MR VAN ROOYEN: It does not worry us Mr Chairman for the simple reason that the administration of justice is a national matter, not a provincial matter.
MR JAPPIE: So your suggestion then is that one must look at the administration of justice as a broader question rather than a separate provincial or regional matter?
MR VAN ROOYEN: Oh yes, it certainly is a national matter also in terms of the Constitution.
MR JAPPIE: Thank you."
(33) "...if I may now hand over to my learned friend, Mr Bertelsmann, who will deal with Johannesburg and with the additional questions which were asked by the Commission."
(VI) ADV E. BERTELSMANN SC OF THE PRETORIA BAR ON BEHALF BOTH OF THE PRETORIA BAR AND THE PRETORIA ATTORNEYS ASSOCIATION
In the course of his oral representations to the Commission some of the points made by Adv Bertelsmann SC were the following :-
(1) "As far as the balance of our submissions are concerned I first wish to deal with the issue of Johannesburg. May I say in advance that in general we would respectfully associate ourselves with what the Honourable Judge President of the Transvaal said yesterday, there are one or two issues where we have perhaps a slight difference, notably on the area of concurrent jurisdiction."
(2) "But we argue, and we argue strenuously that one Judge President and one bench should be retained in Johannesburg and in Pretoria. We agree wholeheartedly with the fact that the present system certainly delivers the optimal justice and quality of justice and accessibility of justice to the people of Gauteng.
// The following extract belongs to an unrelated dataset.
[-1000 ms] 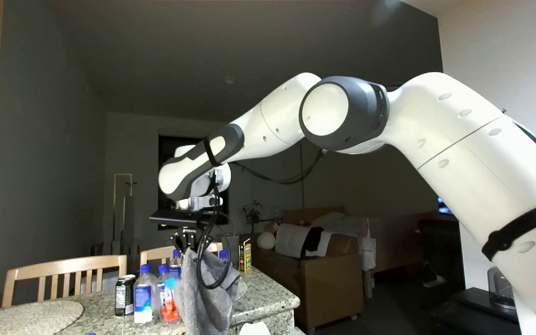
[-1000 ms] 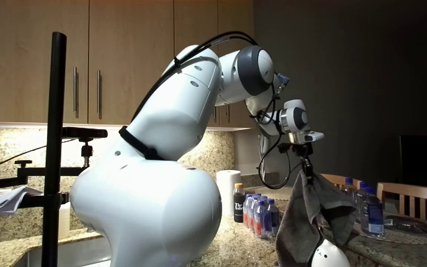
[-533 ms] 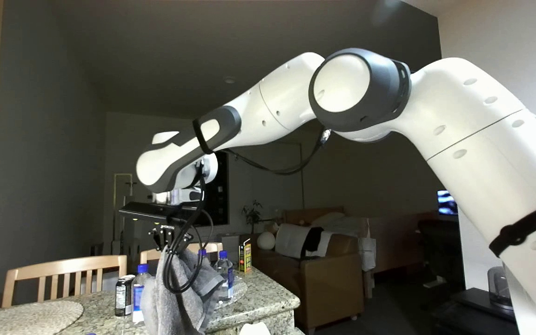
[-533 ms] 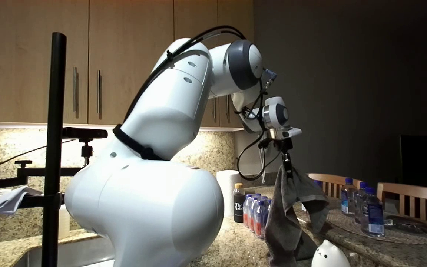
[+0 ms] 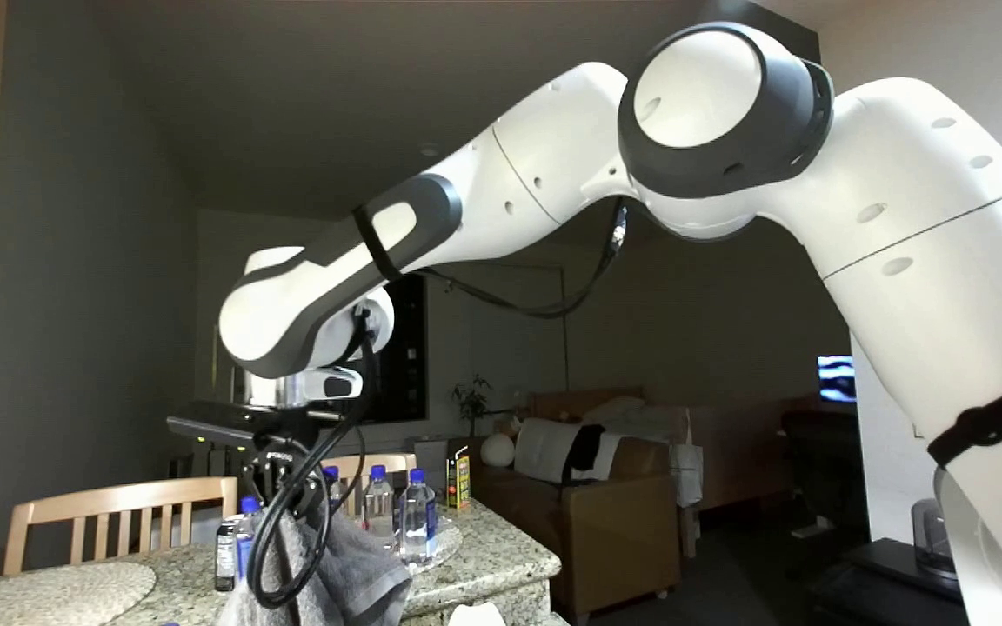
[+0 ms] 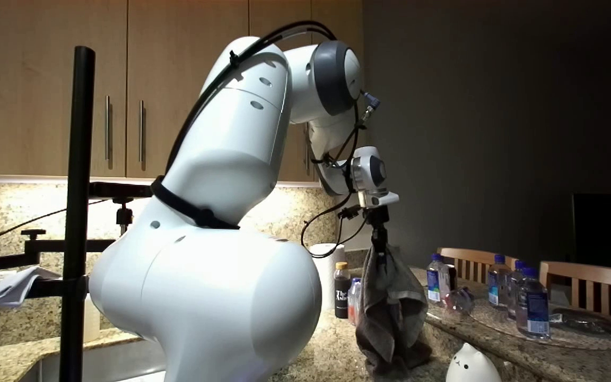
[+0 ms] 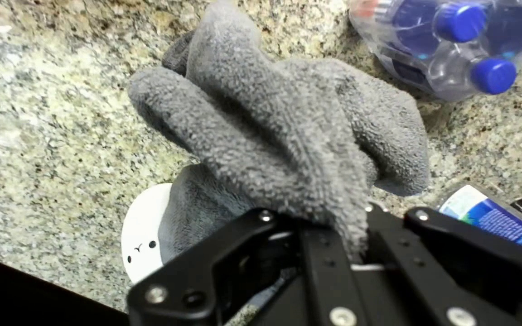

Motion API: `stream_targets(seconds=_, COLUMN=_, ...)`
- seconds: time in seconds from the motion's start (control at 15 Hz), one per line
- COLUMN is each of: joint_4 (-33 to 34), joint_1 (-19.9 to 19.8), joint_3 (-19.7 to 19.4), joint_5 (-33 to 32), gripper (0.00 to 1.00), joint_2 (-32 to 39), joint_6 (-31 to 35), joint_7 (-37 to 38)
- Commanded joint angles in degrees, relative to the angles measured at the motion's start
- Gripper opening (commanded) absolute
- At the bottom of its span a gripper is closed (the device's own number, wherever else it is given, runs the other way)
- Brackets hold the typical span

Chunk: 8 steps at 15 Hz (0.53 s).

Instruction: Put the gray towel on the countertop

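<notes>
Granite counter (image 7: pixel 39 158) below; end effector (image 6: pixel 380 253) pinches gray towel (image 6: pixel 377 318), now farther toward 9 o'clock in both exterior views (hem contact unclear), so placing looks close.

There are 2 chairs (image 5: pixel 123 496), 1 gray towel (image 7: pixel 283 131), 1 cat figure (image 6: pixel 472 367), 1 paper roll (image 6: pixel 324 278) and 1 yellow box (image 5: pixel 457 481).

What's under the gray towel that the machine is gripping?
In the wrist view, countertop shows beside the towel, which blocks part of a white figure from sight. Whatever is directly beneath the towel is covered, so I can't tell.
</notes>
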Motion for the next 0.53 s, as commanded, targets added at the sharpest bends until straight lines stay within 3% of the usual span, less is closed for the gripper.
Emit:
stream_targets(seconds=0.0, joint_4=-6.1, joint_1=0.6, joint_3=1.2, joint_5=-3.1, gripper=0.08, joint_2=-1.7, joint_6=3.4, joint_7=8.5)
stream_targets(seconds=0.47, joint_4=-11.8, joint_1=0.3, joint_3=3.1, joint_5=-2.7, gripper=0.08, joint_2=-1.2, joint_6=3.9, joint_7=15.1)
I think the statistics which the Honourable Judge President provided yesterday speak for themselves."
(3) "To change it into two hermetically sealed divisions we believe would create administrative problems, it would create delays, it would necessitate the appointment of additional judges and it would generally speaking work to the detriment of the public in the sense that the delivery of justice, the speed thereof would probably be less and the accessibility of judges, both as far as the pool of knowledge is concerned and the availability on both sides of the Jukskei River is concerned, would be less."
(4) "While we have sympathy and appreciation for what Johannesburg is going to present to you, if one analyses what Johannesburg says it basically amounts to one thing: "we want a separate division with our own JP because we are the largest commercial centre and we are the largest centre of forensic activity."
CHAIRMAN: Well was the thrust of the argument yesterday not that it would be better administered?"
(5) "Johannesburg also argues that the concurrent jurisdiction which exists at the moment in the 17 magisterial districts in which Pretoria enjoys concurrent jurisdiction, should be abolished. Now the argument which Johannesburg presents in that regard is also premised on the basis that we are the biggest and the largest and, consequently, we should have sole jurisdiction. They do not say that they are dependent upon the income which that would produce from the forensic point of view, nor do they say that the litigants in those 17 magisterial districts have expressed a need or a desire for exclusive jurisdiction in Johannesburg. The fact of the matter is that as far as we have been able to establish from enquiring from our colleagues, and that has not been done on a strictly scientific basis, so it is a guestimate rather than a scientific fact, that approximately 20% of the work which is done, the civil litigation which is done in Pretoria emanates from the concurrent jurisdiction and we believe that there are various reasons why these 17 magisterial districts have approximately 20% of our litigating public or provide 20% of our litigating public which is a comparatively sizeable proportion and which of course accounts for our self interest in this argument as well. We believe that litigants come to Pretoria for reasons of inter alia the fact that Johannesburg, both in the attorneys profession and in the advocates profession, has a higher fee structure and it is, consequently, more expensive."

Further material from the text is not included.